- **DIRECTIONS**
Return, word for word, the lines of the listing below from the one with "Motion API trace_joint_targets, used" through the one with "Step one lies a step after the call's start", and no other lines.

- **SOURCE RECORDS**
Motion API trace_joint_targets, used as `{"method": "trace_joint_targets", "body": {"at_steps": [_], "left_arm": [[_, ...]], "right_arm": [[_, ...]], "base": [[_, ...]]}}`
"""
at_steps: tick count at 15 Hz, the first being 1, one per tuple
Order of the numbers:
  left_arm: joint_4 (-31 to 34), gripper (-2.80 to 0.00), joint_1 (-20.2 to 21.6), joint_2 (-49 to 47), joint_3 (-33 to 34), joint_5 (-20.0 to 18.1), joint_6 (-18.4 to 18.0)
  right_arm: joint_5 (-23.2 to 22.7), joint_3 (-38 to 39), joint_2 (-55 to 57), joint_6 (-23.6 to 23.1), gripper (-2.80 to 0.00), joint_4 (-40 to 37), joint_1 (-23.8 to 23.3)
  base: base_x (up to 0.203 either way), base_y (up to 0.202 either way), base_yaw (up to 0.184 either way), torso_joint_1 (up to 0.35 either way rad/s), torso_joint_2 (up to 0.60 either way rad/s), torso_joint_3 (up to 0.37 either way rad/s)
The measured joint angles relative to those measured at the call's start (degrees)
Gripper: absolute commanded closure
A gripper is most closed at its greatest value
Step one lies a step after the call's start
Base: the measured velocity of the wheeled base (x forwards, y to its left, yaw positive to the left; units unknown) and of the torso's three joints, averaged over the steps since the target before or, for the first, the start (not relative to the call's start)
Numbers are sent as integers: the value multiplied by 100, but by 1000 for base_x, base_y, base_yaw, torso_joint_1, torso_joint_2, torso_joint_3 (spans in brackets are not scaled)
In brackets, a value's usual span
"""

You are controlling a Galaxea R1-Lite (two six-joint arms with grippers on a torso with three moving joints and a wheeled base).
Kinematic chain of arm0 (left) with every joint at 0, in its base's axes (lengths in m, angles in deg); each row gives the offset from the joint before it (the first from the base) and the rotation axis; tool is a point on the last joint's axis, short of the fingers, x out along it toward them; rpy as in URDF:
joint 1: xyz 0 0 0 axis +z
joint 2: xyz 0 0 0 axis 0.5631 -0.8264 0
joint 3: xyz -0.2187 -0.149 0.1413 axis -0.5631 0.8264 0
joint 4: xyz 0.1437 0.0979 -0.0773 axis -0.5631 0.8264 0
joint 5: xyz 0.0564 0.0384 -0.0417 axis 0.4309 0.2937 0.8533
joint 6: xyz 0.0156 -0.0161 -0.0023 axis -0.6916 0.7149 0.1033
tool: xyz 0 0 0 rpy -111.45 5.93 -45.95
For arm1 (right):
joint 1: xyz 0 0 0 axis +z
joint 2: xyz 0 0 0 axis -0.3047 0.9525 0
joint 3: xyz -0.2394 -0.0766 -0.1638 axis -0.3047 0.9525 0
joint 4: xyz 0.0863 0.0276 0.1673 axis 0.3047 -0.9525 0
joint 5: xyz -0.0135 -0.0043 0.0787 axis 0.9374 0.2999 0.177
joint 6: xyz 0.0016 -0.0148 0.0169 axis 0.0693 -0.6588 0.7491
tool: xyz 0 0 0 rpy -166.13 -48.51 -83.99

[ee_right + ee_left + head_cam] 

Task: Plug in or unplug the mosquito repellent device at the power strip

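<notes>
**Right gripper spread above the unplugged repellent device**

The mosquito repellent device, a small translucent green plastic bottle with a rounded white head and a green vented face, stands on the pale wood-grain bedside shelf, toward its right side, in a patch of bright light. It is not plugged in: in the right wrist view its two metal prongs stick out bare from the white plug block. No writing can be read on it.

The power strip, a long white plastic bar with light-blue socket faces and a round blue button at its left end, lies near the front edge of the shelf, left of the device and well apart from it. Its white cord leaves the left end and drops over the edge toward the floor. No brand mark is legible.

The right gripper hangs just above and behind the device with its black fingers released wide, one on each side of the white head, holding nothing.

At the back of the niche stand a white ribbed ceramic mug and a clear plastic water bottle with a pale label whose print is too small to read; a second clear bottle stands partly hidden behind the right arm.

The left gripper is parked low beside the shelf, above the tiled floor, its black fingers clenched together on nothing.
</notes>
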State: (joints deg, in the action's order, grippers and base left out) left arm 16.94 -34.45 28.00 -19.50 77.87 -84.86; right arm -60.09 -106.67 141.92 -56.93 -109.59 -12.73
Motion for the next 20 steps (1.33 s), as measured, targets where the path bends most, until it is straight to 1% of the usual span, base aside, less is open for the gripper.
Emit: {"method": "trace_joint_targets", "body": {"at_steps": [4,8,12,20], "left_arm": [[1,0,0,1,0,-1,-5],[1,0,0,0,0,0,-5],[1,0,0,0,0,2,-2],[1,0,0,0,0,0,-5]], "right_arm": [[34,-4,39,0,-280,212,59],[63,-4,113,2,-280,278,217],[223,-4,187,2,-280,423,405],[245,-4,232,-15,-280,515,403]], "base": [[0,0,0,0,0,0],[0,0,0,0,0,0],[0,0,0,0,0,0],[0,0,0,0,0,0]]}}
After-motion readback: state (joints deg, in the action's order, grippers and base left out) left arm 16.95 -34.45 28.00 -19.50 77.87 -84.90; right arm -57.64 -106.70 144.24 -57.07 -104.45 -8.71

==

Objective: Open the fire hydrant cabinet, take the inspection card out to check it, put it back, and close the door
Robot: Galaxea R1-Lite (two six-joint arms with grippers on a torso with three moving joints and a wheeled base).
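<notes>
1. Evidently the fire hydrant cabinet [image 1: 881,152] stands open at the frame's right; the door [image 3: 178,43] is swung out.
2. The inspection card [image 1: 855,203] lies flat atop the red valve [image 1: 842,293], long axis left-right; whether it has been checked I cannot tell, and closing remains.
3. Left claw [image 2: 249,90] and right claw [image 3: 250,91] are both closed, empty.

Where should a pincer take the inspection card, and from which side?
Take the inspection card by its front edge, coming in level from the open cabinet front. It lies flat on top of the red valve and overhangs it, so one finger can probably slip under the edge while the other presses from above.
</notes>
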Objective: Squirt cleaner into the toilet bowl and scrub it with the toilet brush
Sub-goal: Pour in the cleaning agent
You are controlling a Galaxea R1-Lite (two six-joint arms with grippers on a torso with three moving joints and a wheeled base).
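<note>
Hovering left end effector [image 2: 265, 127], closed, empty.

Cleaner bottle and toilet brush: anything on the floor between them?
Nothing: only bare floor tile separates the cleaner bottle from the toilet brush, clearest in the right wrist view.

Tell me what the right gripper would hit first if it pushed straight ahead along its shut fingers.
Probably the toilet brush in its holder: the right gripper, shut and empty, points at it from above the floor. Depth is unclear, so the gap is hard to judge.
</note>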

- **RESPONSE**
Motion API trace_joint_targets, used as `{"method": "trace_joint_targets", "body": {"at_steps": [_], "left_arm": [[_, ...]], "right_arm": [[_, ...]], "base": [[_, ...]]}}`
"""
at_steps: tick count at 15 Hz, the first being 1, one per tuple
Order of the numbers:
  left_arm: joint_4 (-31 to 34), gripper (-2.80 to 0.00), joint_1 (-20.2 to 21.6), joint_2 (-49 to 47), joint_3 (-33 to 34), joint_5 (-20.0 to 18.1), joint_6 (-18.4 to 18.0)
  right_arm: joint_5 (-23.2 to 22.7), joint_3 (-38 to 39), joint_2 (-55 to 57), joint_6 (-23.6 to 23.1), gripper (-2.80 to 0.00), joint_4 (-40 to 37), joint_1 (-23.8 to 23.3)
  base: base_x (up to 0.203 either way), base_y (up to 0.202 either way), base_yaw (up to 0.184 either way), torso_joint_1 (up to 0.35 either way rad/s), torso_joint_2 (up to 0.60 either way rad/s), torso_joint_3 (up to 0.37 either way rad/s)
The measured joint angles relative to those measured at the call's start (degrees)
Gripper: absolute commanded closure
A gripper is most closed at its greatest value
Step one lies a step after the call's start

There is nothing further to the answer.